== EXERCISE OBJECTIVE ==
Reproduce the listing word for word. Skip any image.

_ _ _

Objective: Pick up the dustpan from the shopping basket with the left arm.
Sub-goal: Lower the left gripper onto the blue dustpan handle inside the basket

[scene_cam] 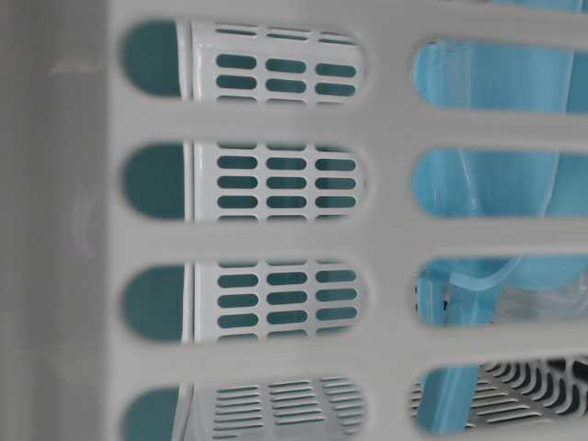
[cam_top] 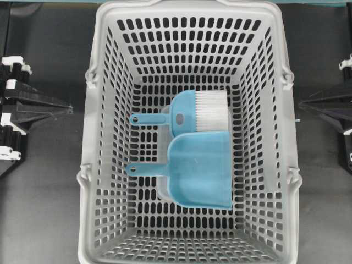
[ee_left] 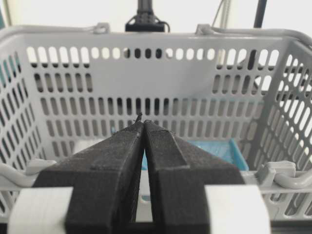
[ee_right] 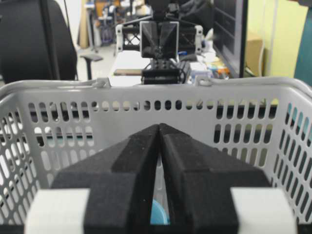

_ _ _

== TASK RESULT ==
Objective: Pick up the dustpan from the shopping basket with the left arm.
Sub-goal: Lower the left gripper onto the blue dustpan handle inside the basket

[scene_cam] 
[cam_top] 
[ee_left] 
[ee_right] 

Nothing further is needed for the exercise.